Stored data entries
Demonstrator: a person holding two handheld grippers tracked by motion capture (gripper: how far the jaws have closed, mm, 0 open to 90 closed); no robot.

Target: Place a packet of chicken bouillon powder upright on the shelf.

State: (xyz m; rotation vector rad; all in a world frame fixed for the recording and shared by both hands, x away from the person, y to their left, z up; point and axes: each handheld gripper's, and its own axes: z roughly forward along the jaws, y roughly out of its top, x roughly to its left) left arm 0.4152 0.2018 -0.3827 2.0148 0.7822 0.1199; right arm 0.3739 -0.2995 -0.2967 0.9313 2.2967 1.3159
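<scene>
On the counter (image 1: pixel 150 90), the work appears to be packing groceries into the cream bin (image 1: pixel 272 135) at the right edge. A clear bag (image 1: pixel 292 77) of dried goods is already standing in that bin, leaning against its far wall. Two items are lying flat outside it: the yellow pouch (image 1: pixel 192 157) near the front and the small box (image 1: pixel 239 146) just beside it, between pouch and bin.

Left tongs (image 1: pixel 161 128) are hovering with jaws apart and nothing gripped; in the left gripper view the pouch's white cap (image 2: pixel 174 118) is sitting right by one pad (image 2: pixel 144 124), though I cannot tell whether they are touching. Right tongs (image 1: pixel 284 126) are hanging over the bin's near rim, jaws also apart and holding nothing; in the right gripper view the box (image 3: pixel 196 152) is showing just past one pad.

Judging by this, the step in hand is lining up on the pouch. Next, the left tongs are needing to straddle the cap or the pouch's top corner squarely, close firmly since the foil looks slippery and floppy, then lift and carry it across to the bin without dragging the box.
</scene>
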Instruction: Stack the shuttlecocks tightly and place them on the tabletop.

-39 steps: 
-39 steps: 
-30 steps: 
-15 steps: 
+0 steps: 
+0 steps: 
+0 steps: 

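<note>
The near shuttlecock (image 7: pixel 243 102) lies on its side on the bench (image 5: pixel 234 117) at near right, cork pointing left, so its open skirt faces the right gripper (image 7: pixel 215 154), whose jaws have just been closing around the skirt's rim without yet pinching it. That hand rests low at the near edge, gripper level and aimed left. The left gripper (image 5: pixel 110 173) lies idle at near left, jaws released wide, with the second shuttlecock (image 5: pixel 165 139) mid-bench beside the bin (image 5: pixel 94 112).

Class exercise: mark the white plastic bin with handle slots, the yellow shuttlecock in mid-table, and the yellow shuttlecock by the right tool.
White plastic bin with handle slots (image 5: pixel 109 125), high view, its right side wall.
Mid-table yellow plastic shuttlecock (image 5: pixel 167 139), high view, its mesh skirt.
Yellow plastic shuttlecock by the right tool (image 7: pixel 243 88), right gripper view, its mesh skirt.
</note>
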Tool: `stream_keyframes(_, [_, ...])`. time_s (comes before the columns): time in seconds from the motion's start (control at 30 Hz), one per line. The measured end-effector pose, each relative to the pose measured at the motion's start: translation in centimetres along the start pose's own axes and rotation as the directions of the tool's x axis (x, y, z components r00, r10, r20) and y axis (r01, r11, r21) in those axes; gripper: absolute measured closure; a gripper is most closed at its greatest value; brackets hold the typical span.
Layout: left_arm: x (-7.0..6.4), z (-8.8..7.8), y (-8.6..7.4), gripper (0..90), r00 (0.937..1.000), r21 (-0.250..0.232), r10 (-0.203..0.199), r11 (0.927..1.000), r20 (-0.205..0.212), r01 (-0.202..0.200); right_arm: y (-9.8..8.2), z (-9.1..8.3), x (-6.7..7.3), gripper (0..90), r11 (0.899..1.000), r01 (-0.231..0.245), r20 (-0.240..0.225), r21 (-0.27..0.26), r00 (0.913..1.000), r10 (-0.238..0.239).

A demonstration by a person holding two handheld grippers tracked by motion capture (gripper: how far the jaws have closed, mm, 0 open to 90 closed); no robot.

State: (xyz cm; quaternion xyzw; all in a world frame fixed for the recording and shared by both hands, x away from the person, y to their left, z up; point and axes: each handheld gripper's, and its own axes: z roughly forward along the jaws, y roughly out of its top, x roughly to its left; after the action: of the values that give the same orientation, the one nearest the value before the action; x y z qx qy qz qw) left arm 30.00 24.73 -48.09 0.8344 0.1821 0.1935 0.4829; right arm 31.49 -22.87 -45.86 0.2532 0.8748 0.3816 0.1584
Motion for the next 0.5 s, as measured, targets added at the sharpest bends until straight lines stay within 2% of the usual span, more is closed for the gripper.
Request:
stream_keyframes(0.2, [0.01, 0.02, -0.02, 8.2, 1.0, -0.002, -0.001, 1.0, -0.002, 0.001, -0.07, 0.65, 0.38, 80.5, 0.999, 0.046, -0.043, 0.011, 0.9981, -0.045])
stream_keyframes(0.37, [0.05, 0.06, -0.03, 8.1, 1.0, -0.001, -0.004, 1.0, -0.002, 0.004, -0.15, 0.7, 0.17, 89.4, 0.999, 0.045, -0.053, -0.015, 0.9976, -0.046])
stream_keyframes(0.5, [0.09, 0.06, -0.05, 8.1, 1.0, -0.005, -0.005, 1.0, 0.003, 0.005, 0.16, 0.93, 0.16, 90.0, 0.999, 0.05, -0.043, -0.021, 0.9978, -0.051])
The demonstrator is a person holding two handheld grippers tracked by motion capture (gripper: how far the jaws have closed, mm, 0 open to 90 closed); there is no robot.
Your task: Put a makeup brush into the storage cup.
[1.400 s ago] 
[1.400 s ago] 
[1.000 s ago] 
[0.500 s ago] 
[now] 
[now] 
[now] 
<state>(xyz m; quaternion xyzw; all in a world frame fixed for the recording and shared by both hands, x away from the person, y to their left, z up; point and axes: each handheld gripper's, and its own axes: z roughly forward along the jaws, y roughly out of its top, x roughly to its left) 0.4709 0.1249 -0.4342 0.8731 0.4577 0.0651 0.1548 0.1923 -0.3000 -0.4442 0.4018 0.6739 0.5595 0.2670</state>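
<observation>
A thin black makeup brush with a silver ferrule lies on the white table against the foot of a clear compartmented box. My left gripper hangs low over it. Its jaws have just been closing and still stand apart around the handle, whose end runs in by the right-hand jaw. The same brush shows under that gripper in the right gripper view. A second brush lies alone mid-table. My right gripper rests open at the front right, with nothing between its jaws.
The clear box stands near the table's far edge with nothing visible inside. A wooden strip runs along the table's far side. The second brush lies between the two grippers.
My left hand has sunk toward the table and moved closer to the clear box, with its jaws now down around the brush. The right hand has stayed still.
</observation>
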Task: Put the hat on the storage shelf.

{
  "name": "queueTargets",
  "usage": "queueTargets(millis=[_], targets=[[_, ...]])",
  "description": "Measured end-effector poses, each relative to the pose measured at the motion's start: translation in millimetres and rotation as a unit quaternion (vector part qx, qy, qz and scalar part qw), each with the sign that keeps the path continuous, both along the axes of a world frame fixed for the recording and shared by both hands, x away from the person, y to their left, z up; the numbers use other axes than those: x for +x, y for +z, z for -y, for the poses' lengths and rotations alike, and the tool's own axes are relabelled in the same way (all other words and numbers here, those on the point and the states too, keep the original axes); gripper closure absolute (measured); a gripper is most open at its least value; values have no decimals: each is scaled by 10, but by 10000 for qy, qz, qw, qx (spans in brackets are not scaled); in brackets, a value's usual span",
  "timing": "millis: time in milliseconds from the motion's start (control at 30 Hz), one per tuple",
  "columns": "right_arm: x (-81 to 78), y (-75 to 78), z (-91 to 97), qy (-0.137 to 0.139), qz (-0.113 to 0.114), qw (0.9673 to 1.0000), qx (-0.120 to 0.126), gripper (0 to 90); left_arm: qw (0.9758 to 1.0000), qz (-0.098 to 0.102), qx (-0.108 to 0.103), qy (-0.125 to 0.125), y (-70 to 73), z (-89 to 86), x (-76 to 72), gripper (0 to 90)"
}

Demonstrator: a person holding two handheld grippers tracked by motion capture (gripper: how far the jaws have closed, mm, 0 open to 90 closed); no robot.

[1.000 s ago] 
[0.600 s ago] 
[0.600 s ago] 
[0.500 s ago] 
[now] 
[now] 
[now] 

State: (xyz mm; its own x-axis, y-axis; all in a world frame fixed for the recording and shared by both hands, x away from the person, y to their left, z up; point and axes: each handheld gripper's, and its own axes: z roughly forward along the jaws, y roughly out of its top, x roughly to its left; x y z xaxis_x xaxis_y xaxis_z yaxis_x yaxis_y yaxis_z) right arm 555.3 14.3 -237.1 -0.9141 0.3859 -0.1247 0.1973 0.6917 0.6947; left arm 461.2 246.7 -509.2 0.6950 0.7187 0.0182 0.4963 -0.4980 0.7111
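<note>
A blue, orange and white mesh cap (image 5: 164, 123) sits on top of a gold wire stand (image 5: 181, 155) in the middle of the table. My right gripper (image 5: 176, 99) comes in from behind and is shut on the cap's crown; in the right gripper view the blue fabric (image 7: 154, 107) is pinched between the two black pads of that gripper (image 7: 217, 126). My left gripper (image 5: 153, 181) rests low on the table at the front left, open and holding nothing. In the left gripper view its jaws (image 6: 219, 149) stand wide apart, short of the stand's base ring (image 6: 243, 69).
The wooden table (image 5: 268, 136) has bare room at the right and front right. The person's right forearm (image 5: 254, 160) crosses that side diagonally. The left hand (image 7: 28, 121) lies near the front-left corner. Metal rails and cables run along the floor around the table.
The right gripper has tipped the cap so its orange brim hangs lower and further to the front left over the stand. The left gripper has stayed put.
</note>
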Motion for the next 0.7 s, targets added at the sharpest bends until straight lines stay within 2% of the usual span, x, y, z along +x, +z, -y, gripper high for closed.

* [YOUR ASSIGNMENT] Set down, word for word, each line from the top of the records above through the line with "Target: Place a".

* [THE COMPLETED TASK]
Demonstrator: a person holding two handheld grippers tracked by motion capture (gripper: how far the jaws have closed, mm, 0 open to 90 closed); no robot.

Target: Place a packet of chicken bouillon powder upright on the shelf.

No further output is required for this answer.